WHAT YOU SHOULD DO: Include in the reply only the lines from the start of the data below through the line containing "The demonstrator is", reproduced exactly and with no pictures.

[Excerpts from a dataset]
__________

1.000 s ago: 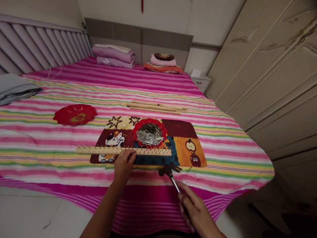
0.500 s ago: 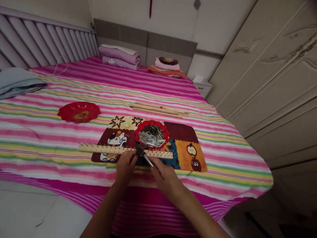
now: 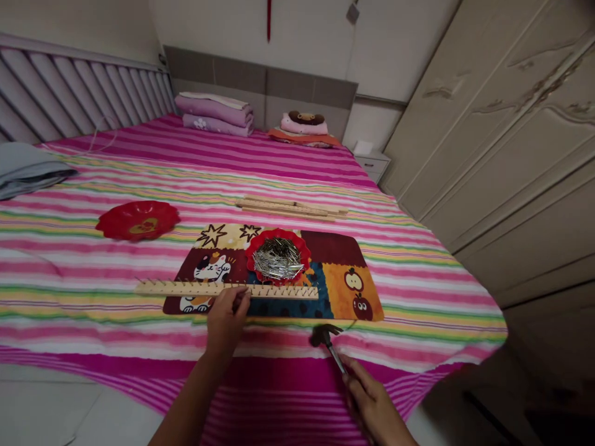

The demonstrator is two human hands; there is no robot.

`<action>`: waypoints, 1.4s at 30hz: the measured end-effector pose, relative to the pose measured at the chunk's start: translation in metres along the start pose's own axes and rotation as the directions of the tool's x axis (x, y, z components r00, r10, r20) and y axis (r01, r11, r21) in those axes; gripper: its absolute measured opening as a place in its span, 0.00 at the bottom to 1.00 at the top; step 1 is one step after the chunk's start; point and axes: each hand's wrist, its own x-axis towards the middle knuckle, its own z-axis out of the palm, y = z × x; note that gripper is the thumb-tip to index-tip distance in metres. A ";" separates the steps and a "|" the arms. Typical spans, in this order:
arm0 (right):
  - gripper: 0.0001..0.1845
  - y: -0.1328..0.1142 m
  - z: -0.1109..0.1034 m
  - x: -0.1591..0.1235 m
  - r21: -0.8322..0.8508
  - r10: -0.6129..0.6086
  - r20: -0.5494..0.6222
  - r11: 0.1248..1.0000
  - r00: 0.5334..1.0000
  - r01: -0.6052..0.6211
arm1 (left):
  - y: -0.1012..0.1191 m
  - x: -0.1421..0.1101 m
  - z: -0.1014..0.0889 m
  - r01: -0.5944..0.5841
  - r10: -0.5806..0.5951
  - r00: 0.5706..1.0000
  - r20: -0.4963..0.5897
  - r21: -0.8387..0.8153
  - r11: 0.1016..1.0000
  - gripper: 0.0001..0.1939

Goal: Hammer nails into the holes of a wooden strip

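A long, pale wooden strip studded with several upright nails lies across the front of a patterned mat. My left hand rests at the middle of the strip, thumb and fingers pinched together at its top; whatever is between the fingertips is too small to make out. In my right hand is a claw hammer, gripped by its handle. Its dark, slightly blurred head is in front of the mat, apart from the strip. Just behind the strip, a red scalloped dish holds a heap of loose nails.
Another red scalloped dish is on the striped bedspread at left. More wooden strips lie behind the mat. Folded purple bedding and a small pile of bedding are by the headboard. A wardrobe stands at right.
The hammer came up to the strip beside my left fingertips half a second ago, and is now drawn back to the right and toward me. My left hand has stayed at the strip.
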 end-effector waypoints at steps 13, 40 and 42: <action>0.39 0.032 0.001 0.009 0.209 0.117 0.006 0.971 0.993 -0.115 | 0.043 0.105 0.032 -0.125 -0.052 0.971 0.232 0.685 0.717 0.15; 0.32 0.021 0.002 0.001 0.133 0.086 -0.019 0.988 0.996 -0.083 | 0.008 0.039 -0.038 0.517 -0.459 0.855 0.239 -0.440 0.734 0.18; 0.32 0.022 0.002 0.001 0.132 0.089 -0.021 0.987 0.996 -0.086 | -0.002 0.032 -0.036 0.533 -0.477 0.846 0.239 -0.404 0.744 0.19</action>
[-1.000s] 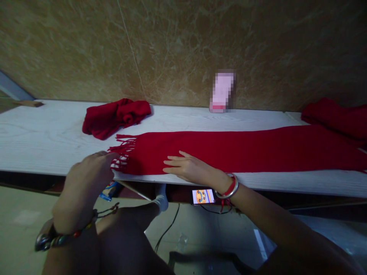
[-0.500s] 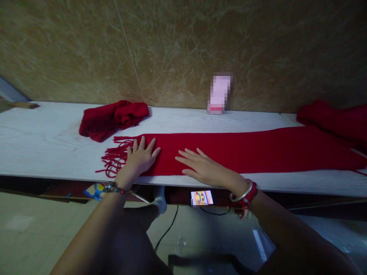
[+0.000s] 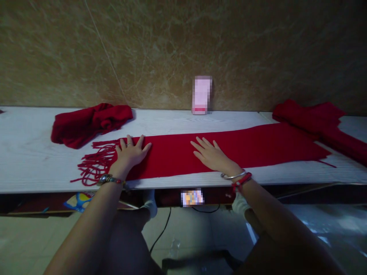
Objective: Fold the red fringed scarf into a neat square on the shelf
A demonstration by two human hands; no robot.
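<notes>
A long red scarf lies flat along the white wood-grain table, its fringe spread out at the left end. My left hand rests on the scarf just beside the fringe, palm down with its fingers spread. Farther right, my right hand lies flat on the scarf's middle, fingers stretched and slightly apart. Neither hand grips the cloth. A bunched red cloth sits behind the fringe at the back left. Another crumpled red cloth lies at the far right, close to the scarf's other end.
A pink box-like item, blurred out, stands against the brown marbled wall. Below the edge of the white table, a lit screen and a blue-yellow packet rest on a lower shelf. A black cable hangs there.
My right hand has slid rightward along the scarf, widening the gap between my hands. My left hand stays by the fringe. The whole view has shifted, showing more of the right-hand cloth.
</notes>
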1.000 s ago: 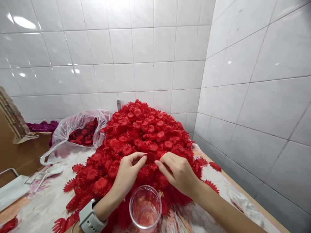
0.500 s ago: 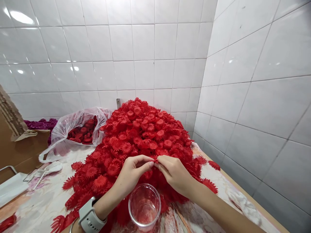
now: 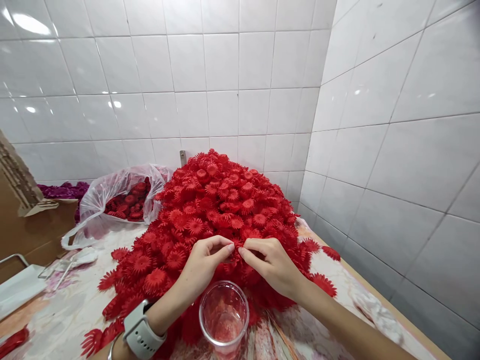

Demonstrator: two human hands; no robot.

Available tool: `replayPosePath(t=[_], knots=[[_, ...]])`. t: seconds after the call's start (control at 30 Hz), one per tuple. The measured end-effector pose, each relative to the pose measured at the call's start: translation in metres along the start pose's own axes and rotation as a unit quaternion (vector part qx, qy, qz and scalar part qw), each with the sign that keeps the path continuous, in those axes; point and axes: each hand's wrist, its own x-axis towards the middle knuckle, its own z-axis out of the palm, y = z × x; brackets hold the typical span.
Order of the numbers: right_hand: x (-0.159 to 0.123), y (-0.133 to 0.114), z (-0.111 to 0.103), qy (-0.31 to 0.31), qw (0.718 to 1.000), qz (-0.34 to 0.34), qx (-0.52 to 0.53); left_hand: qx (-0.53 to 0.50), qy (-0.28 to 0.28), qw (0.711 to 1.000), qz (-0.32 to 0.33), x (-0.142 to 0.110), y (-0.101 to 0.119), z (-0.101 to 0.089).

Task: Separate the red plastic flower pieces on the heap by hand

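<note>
A big heap of red artificial flowers (image 3: 225, 200) with fringed petals rises before me. At its front, my left hand (image 3: 210, 255) is closed in a pinch, thumb against forefinger. My right hand (image 3: 268, 260) pinches the same way just to the right, its fingertips a small gap from the left ones. Both pinch a small red flower, which blends into the heap behind and is mostly hidden by the fingers. Below and between my wrists stands a clear plastic cup (image 3: 224, 312), with red showing through its wall. A pale smartwatch (image 3: 144, 332) is on my left wrist.
At left, a clear plastic bag (image 3: 95, 205) holds darker red flowers, with purple ones (image 3: 63, 191) behind. A cardboard box (image 3: 41, 230) and a white tray (image 3: 22, 292) stand at the left edge. Tiled walls (image 3: 225, 65) close off the back and right.
My fingertips have drawn slightly apart, and the right thumb and forefinger are more arched. The heap, cup and bag stay where they were.
</note>
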Motion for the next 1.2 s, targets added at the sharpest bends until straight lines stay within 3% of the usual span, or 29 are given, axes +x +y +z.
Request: replayPosePath(t=[0.33, 0.5, 0.73, 0.87, 1.0, 1.13, 1.2], knots=[[-0.003, 0.001, 0.01, 0.024, 0.998, -0.034, -0.045, 0.09, 0.099, 0.99, 0.032, 0.001, -0.004, -0.002], [-0.004, 0.001, 0.013, 0.045, 0.992, -0.091, -0.081, 0.155, 0.146, 0.975, 0.056, -0.003, 0.0, 0.001], [-0.006, 0.004, 0.016, 0.107, 0.969, -0.185, -0.121, 0.176, 0.152, 0.97, 0.067, -0.005, 0.006, 0.001], [-0.004, 0.008, 0.012, 0.092, 0.939, -0.278, -0.182, 0.195, 0.157, 0.963, 0.101, -0.008, 0.009, 0.004], [-0.002, 0.008, 0.007, 0.074, 0.927, -0.307, -0.203, 0.208, 0.159, 0.957, 0.125, -0.009, 0.012, 0.008], [-0.002, -0.002, 0.004, 0.078, 0.935, -0.31, -0.157, 0.234, 0.173, 0.947, 0.133, 0.001, 0.011, -0.003], [-0.003, -0.007, 0.004, 0.115, 0.939, -0.3, -0.123, 0.255, 0.228, 0.93, 0.13, 0.009, 0.009, -0.019]])
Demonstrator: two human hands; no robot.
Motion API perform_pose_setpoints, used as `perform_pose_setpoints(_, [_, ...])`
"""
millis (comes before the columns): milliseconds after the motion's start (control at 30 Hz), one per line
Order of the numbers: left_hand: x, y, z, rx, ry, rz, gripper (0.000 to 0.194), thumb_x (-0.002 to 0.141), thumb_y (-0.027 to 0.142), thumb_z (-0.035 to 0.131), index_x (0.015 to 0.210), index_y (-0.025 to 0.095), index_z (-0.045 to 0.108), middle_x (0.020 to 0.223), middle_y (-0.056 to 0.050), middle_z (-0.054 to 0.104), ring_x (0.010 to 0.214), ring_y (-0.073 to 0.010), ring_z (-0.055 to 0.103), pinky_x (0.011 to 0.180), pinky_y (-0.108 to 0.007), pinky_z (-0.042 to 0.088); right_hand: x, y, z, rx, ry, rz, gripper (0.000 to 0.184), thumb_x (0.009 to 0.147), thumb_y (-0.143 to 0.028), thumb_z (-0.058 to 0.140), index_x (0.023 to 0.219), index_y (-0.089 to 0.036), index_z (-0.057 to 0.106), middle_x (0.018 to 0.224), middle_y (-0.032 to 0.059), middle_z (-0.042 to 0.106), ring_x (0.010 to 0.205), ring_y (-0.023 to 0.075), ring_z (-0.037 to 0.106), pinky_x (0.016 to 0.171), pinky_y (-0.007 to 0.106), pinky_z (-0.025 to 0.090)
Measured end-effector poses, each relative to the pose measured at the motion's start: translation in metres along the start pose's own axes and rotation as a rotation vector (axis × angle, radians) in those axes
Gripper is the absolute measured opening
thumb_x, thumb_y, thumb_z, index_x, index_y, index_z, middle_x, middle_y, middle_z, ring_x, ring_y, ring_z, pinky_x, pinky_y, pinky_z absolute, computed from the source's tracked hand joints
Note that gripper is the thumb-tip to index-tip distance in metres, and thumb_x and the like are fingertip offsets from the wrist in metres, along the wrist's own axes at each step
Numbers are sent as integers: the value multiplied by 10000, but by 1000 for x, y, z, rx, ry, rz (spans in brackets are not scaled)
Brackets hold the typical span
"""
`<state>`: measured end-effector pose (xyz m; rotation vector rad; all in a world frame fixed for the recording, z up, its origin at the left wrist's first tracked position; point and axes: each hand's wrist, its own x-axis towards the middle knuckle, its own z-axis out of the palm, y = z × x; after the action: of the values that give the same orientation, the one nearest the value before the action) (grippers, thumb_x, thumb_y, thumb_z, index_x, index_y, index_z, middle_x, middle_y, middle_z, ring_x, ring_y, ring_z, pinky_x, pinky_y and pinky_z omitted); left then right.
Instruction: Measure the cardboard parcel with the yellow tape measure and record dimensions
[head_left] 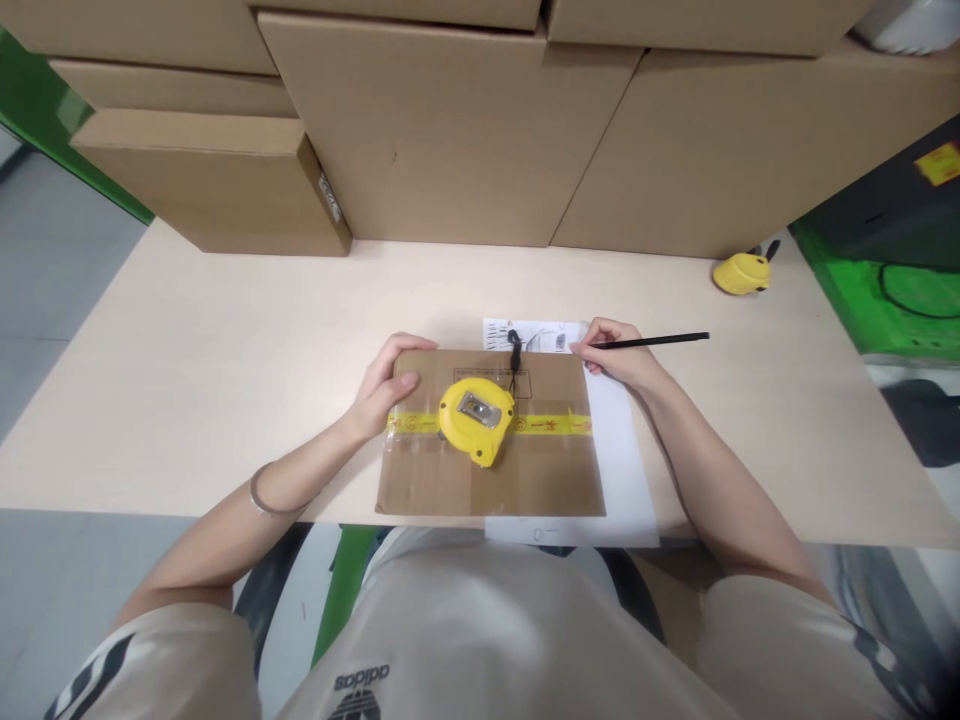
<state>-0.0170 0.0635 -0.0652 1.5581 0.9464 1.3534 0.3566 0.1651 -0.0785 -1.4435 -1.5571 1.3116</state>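
Observation:
My left hand (386,385) grips the back left corner of a small cardboard box (427,480), thumb on top and fingers along its far edge. Yellow printed tape (551,424) runs across the box. On top of it rests a yellow tape measure (469,420) with a black wrist cord (515,352). My right hand (611,350) pinches a black pencil (660,341) near the box's back right corner, the far end pointing right. Under the box lies a white paper sheet (626,460), showing along the right and front. A printed paper (551,335) sticks out behind the box.
Large cardboard boxes (450,140) form a wall along the back of the pale table (225,330). A flatter cardboard box (217,195) leans at the back left. A second yellow tape measure (741,273) sits at the back right. The table's front edge is close to my body.

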Motion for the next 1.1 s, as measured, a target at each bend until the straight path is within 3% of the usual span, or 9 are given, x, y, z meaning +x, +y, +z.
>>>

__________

WRITTEN RESPONSE:
1.000 s ago: 
0.500 s ago: 
now: 

The demonstrator is two human hands; there is no robot.

The output has nothing more to it.